Can you get families to eat healthier food, delinquent students to start showing up on time, businesses and governments to save millions of dollars by buying smarter, all by learning one set of concepts? Chip & Dan Heath think so. In Switch, they lay out a basic framework for all kinds of change, from the individual to the social level–and they tell stories to show how to make the changes.
“What looks like a people problem is often a situation problem.” If we can make it easier for people to do something different, more of them will. If we can encourage new habits, those habits will take a lot of the stress and strain out of change. “Behavior is contagious,” so show that a lot of other people are doing the right thing and you will get even more people to join them. (This is a concept I’ve heard people call “social marketing,” and it’s one of the big reasons that fewer people smoke tobacco today.)

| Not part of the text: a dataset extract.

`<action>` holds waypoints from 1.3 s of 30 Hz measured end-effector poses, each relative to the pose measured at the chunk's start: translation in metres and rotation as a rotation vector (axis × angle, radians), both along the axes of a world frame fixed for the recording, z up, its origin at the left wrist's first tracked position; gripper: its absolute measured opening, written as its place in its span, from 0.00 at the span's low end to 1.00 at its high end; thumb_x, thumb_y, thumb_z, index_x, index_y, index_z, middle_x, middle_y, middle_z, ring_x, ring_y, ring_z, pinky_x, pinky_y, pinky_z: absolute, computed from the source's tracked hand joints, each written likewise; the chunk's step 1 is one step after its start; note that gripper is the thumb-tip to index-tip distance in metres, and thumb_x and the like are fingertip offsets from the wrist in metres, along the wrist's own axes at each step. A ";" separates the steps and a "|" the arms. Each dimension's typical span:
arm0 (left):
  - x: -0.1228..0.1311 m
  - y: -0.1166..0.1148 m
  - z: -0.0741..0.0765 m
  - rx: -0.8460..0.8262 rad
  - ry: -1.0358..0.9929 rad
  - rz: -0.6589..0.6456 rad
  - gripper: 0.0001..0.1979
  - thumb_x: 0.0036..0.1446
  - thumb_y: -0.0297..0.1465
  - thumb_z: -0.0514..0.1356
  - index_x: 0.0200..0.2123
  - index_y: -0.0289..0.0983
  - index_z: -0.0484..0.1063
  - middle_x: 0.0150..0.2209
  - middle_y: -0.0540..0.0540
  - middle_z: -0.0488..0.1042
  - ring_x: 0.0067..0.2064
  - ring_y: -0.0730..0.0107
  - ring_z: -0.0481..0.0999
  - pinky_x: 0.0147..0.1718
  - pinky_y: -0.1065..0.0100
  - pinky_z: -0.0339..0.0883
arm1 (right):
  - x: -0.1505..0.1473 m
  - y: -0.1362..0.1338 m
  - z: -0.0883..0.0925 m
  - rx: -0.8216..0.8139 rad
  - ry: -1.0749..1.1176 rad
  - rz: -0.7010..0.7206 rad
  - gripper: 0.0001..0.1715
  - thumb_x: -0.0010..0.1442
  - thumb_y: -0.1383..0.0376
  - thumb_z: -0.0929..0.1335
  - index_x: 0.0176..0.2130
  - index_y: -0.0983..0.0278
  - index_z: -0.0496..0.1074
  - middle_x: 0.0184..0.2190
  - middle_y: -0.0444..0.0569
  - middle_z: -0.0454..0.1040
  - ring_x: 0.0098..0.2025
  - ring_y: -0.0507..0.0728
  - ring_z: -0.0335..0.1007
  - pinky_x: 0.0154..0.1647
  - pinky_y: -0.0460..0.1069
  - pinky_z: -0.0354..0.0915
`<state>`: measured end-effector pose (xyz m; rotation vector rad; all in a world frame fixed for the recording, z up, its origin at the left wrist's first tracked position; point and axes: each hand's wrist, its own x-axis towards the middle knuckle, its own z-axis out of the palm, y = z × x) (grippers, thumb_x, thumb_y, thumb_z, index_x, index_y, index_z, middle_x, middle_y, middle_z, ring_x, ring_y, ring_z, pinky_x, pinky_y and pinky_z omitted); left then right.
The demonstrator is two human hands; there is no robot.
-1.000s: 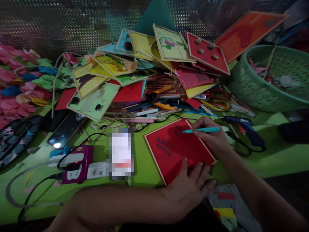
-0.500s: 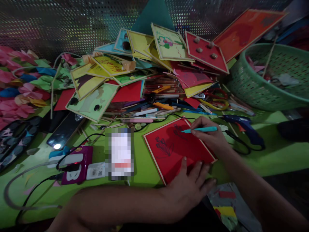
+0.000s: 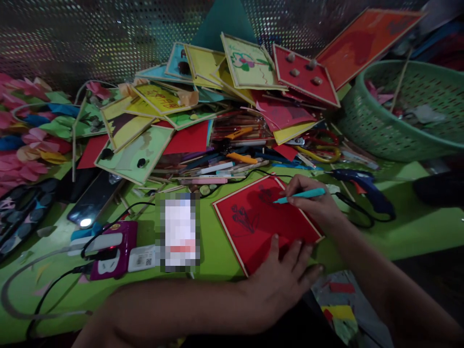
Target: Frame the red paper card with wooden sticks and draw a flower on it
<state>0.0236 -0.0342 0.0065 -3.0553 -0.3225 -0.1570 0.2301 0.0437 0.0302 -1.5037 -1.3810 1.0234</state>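
Observation:
A red card [image 3: 268, 227] edged with thin pale wooden sticks lies on the green table in front of me. It bears dark line drawings of flowers, one group at its left and another near the top. My right hand [image 3: 311, 195] pinches a turquoise pen [image 3: 308, 194], whose tip is at the card beside the upper drawing. With fingers spread, my left hand [image 3: 282, 280] rests flat on the card's lower edge. Left of the card lies a phone [image 3: 180, 232], its screen blurred out.
Framed coloured cards [image 3: 250, 63] pile up at the back, above pens and sticks. A green basket [image 3: 406, 116] and a blue glue gun [image 3: 366, 188] sit at the right. A magenta power strip [image 3: 128, 241] with cables, a lit phone [image 3: 96, 200] and paper petals [image 3: 29, 150] occupy the left.
The pen tip has shifted slightly right and down across the red card. My left hand stays in place on the card. The whole view has moved a little.

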 end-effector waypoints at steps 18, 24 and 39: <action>-0.002 0.001 0.003 0.035 0.003 0.012 0.27 0.68 0.34 0.49 0.68 0.48 0.58 0.72 0.41 0.56 0.69 0.51 0.61 0.58 0.40 0.61 | 0.004 0.000 -0.006 0.070 -0.011 -0.071 0.05 0.54 0.63 0.73 0.31 0.58 0.73 0.30 0.45 0.73 0.34 0.59 0.69 0.36 0.53 0.63; -0.002 0.000 0.001 0.027 -0.011 0.016 0.27 0.68 0.33 0.49 0.68 0.48 0.59 0.72 0.41 0.57 0.69 0.51 0.60 0.58 0.38 0.60 | 0.002 0.001 -0.004 0.093 -0.046 -0.049 0.04 0.54 0.65 0.73 0.31 0.58 0.73 0.29 0.43 0.72 0.31 0.56 0.66 0.34 0.52 0.60; -0.001 0.001 0.003 0.030 0.016 0.009 0.27 0.68 0.33 0.47 0.69 0.48 0.57 0.72 0.40 0.56 0.70 0.50 0.59 0.59 0.38 0.59 | 0.000 0.003 -0.003 0.087 -0.074 -0.045 0.04 0.55 0.65 0.72 0.31 0.60 0.72 0.28 0.43 0.71 0.30 0.55 0.65 0.33 0.51 0.59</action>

The Heaths illustrate all these concepts with stories that are “made to stick” in your mind (to use the title of one of their previous books). Here’s one that pulls all three together:
In 2004, 1 out of every 10 patients in the U.S. received defective medical care. For instance, they “did not receive their antibiotics in the specified time.” So, “thousands of patients were dying every year, unnecessarily. Dr. Donald Berwick set out to change that.
- He proposed that the medical industry save 100,000 lives in 18 months, and he gave them six specific ways to do it. (Clarity, for the Rider.)

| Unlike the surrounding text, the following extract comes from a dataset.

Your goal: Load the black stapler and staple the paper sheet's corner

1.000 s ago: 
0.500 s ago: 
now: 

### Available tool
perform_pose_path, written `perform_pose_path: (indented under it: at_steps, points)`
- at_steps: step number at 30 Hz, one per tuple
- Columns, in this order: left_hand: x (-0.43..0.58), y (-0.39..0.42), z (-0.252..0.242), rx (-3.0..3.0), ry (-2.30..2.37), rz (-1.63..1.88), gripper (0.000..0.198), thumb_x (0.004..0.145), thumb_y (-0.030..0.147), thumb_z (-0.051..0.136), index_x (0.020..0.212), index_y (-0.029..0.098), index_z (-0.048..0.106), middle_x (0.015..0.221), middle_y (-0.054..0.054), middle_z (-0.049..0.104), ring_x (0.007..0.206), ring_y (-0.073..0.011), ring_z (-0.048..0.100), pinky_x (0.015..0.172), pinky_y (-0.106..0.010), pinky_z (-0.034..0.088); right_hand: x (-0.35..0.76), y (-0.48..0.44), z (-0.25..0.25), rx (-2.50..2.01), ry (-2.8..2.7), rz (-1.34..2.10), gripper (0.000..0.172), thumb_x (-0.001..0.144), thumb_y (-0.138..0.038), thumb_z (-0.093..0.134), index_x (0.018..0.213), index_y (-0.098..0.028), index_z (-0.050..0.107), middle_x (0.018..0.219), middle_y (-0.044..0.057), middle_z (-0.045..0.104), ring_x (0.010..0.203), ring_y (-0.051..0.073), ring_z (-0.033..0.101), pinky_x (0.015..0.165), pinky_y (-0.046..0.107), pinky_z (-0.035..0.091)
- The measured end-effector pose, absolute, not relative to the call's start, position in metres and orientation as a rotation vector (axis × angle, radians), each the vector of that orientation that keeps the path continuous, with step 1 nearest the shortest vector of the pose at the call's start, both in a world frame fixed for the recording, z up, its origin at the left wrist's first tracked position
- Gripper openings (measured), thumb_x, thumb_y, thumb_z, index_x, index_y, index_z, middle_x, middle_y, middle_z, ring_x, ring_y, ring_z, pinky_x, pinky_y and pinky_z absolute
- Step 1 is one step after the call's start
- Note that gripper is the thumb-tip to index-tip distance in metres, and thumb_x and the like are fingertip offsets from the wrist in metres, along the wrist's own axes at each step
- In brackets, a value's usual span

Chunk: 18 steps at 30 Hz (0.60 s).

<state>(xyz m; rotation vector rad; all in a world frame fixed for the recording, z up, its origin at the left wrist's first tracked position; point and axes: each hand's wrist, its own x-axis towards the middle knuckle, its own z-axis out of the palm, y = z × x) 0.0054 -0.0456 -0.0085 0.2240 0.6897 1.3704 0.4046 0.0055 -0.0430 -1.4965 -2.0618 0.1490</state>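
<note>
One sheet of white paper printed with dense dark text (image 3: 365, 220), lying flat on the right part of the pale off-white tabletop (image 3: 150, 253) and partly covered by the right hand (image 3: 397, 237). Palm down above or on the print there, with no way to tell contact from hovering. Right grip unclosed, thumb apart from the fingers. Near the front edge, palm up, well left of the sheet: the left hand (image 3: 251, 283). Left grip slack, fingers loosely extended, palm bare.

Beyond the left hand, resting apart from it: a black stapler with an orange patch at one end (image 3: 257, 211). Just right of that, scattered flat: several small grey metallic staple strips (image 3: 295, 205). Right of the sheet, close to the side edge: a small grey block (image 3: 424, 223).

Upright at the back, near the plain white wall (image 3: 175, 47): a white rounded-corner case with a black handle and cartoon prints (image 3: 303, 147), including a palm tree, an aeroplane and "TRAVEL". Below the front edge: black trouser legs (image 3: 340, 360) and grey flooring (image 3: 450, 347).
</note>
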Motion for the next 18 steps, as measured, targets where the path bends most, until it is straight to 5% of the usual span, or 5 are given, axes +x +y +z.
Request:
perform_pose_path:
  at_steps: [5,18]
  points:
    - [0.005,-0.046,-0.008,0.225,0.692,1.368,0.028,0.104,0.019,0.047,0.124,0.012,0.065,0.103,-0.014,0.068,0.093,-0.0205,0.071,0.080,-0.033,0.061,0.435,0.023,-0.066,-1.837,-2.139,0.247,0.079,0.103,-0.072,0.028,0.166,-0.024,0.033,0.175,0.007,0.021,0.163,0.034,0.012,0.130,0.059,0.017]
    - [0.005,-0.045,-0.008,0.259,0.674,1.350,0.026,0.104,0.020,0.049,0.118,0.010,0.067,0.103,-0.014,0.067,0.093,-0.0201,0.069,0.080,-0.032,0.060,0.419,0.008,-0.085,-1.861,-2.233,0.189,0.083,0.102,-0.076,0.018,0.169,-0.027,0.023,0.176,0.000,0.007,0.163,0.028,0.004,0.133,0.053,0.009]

- He brought in a mom whose little girl had been killed by a medical error. She told the hospitals, “I know that if this campaign had been in place four or five years ago, that Josie would be fine.” (Motivation, for the Elephant. What greater motivation is there for a healthcare professional than saving the life of a child?)
- He made it easy for hospitals to join the campaign (by signing a one-page form) and brought them together in conferences where they could see how others just like them were succeeding. (Smoothing the Path)
As a result. by the set date, the campaign had saved 122,300 lives, “the equivalent of throwing a life preserver to every man, woman, and child in Ann Arbor, Michigan.”
Now, I am not convinced that this formula for change will always work. I agree with the Heaths that even a marginal improvement is better than none, and their techniques will work when there is no entrenched and powerful opposition to the change you have in mind. You can probably lose weight this way. You can very likely get more people where you work to respond to their email. If you are trying to raise the minimum wage, or end global warming, or stop a war, you are going to need more.
As Frederick Douglass famously said, “Power concedes nothing without a struggle.” For struggle, you need a movement. You cannot throw a behavioral switch. Even a social movement would have something to learn by reading this book, however, and for most of us, most of the time, this framework will be a powerful set of tools. I strongly recommend reading this book and then going to work on making change where you live.